Watch This Homebuilt Model Rocket Land Like a Real SpaceX Falcon 9

Landing this model rocket was a wildly difficult proposition that took seven years to complete.

byVictoria ScottAug 2, 2022 11:06 AM
Watch This Homebuilt Model Rocket Land Like a Real SpaceX Falcon 9
BPS Space/YouTube

Landing a real rocket with propulsion is an incredibly complex task that took years to perfect; only recently did it cross into the realm of actual practicality. Joe Barnard, creator of the Youtube channel BPS.Space was inspired by SpaceX's success with the real-world landing of Falcon 9, and decided to build a working model of a landable rocket. After seven years of work, he's accomplished the extremely difficult task.

The rocket is notable for being, by all accounts I could find, the first model rocket landed with solid rocket motors. Real-world rockets and larger, previous self-landing rocket projects have used liquid fuel, which when mixed with an oxidizer, ignites. This process where oxidizer and fuel are meted out into a combustion chamber together means that liquid-propelled rockets can have their thrust tapered off with precision, like a throttle. This is incredibly important for the process of landing a rocket, where extremely sensitive throttle input is required right up until touchdown.

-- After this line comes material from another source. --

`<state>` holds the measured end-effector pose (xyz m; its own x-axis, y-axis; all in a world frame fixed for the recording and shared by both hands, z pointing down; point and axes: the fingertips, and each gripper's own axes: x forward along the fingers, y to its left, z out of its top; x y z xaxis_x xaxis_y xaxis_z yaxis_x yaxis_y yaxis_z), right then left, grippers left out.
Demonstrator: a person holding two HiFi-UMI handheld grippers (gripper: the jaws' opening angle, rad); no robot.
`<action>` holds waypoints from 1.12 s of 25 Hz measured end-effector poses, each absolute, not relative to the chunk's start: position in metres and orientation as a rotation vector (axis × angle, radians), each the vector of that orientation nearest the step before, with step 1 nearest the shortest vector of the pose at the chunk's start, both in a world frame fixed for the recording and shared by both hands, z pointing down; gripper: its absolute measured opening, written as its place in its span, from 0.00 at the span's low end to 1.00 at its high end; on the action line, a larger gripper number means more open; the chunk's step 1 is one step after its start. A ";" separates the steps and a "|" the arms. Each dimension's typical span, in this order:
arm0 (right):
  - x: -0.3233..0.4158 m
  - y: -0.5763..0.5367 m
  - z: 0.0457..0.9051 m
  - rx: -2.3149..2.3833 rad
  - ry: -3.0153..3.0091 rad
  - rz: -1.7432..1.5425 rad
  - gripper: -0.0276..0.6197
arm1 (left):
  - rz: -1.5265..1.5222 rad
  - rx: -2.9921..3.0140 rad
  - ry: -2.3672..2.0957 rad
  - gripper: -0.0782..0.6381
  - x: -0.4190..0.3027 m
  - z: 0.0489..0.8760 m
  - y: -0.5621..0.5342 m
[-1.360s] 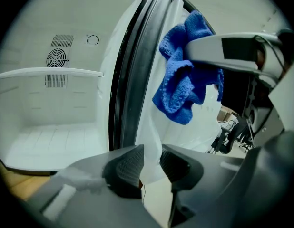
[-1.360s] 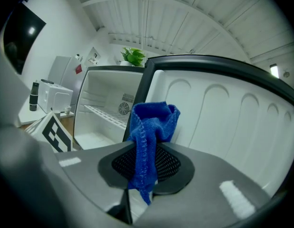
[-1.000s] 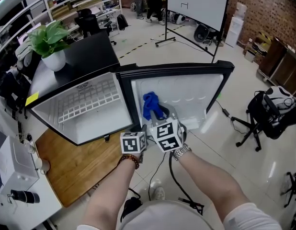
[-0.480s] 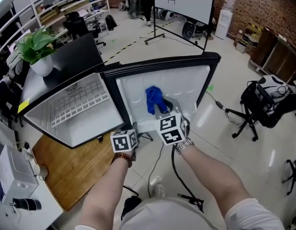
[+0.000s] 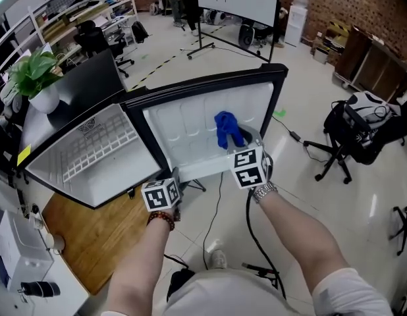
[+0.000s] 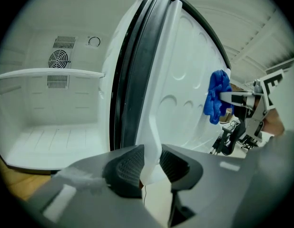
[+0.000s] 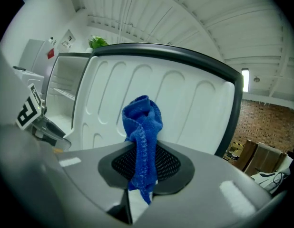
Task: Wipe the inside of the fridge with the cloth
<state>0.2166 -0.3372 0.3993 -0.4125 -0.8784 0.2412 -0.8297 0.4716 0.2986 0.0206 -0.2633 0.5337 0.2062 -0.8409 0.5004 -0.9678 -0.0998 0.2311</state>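
head view and gripper views: blue cloth on the open fridge door

head view alone takes in the whole layout: a potted plant [image 5: 33,71] on the far left corner of the fridge [image 5: 85,87] top, the white cavity open below it, and the door [image 5: 184,127] swung out to the right. left gripper view adds what the head view misses: a round fan grille [image 6: 58,59] on the cavity's back wall and a shelf [image 6: 47,72] across it.

the left gripper [image 6: 150,167] sits at the door's lower edge near the hinge corner. its jaws are partly closed and pinch the white lip of the door liner between the ribbed pads [image 6: 128,165].

further right, the cloth [image 5: 228,129] lies bunched against the door's inner panel, toward its free edge. right gripper view shows it in front of the moulded ribs of the liner. the right gripper [image 7: 144,167] has its jaws narrowed onto the cloth's lower part, which hangs through the gap, while the upper part stands up above the pads [image 7: 168,163].
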 end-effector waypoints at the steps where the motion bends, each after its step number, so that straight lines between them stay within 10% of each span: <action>1: 0.224 -0.339 0.400 1.452 -2.351 -0.181 0.15 | 0.330 1.978 -1.673 0.26 0.020 0.535 -0.263; 28: 0.258 -0.324 0.402 1.512 -2.348 -0.160 0.15 | 0.322 1.973 -1.688 0.25 0.024 0.533 -0.258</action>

Model rockets, in contrast, generally use solid rocket engines that mix the oxidizer and fuel into a single package, and they are ignited with heat. This makes them shelf-stable and far less complicated (and expensive) than liquid-fuel rockets, but it also means that the burn cannot be controlled easily. Once the engine is ignited, the entire unit burns up until there's nothing left; it's not really a throttle so much as it is an on-off switch. As a result, landing with a model rocket engine requires impeccably precise timing based on altitude, rather than attempting to feather a throttle down to landing.

Further complicating things is that model rockets are usually not steerable. To land a full-size rocket, the boosters are required to pivot and shift direction during landing to ensure the body of the rocket stays upright. It turns out that for a model rocket, the same principle is needed, but on a smaller scale. Barnard ended up building his own custom control board and what he calls a "thrust vectoring mount." It's a small casing that fits a rocket motor and rotates to allow it to aim in different directions with high-speed servos. The servos are controlled with a constant deluge of data from a combination of accelerometers, gyroscopes, and barometric pressure sensors (that allow the rocket to know how far it is above the ground at any given point).

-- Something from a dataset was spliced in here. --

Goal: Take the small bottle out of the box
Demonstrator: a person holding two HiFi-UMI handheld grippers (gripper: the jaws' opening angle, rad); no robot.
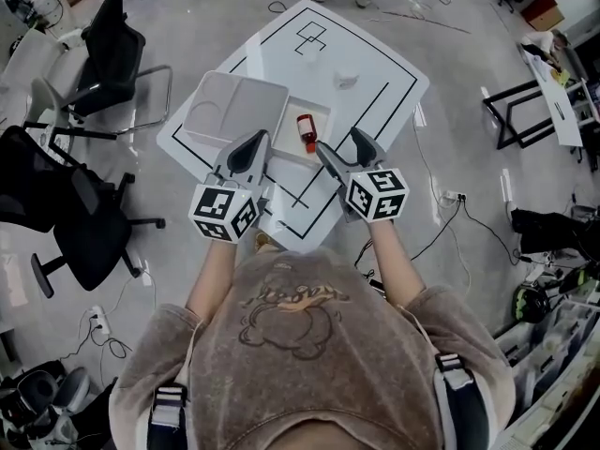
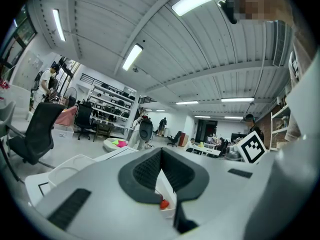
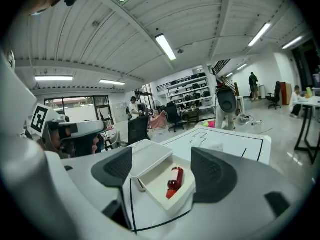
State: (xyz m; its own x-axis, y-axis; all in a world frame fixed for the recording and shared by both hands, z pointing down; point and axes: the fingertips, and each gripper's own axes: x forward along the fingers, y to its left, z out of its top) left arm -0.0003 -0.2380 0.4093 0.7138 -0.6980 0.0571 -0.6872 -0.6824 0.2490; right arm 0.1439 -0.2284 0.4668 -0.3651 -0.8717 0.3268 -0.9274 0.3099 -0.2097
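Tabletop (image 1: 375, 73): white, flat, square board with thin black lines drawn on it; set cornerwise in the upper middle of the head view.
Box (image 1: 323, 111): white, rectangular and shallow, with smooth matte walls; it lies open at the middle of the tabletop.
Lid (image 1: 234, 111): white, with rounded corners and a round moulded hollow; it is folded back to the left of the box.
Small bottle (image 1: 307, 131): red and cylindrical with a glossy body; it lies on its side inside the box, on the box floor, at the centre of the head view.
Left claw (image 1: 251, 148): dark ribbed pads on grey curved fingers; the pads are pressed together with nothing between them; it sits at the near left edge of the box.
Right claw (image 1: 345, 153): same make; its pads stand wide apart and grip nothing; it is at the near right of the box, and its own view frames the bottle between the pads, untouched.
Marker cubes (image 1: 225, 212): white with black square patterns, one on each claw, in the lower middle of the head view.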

Of course, to land the whole thing, it needs a leg to stand on. Four of them, in fact. The legs, however, can't be released before landing, as they'd ruin the aerodynamic profile and prevent the directional rocket motor from doing its job of allowing the rocket to take off straight-up and land straight-down. Barnard built a set of deployable, tripod-like legs that unfurl the moment before touchdown. These had enough springiness in them to keep them from being damaged during a hard landing but were firm enough to actually absorb the impact.

The entire process has been something Barnard has worked on since 2015, when the real-world Falcon 9 originally landed itself. His original intent with the project was to attract the attention of SpaceX in the hopes of landing a job there; since then, he's changed his main focus to simply advance the model rocketry world. He's definitely done that, and his original background isn't even in rocketry or mechanical engineering; Barnard's degree is in audio engineering. He learned by practicing, and seven years later, he seems to have achieved perfection.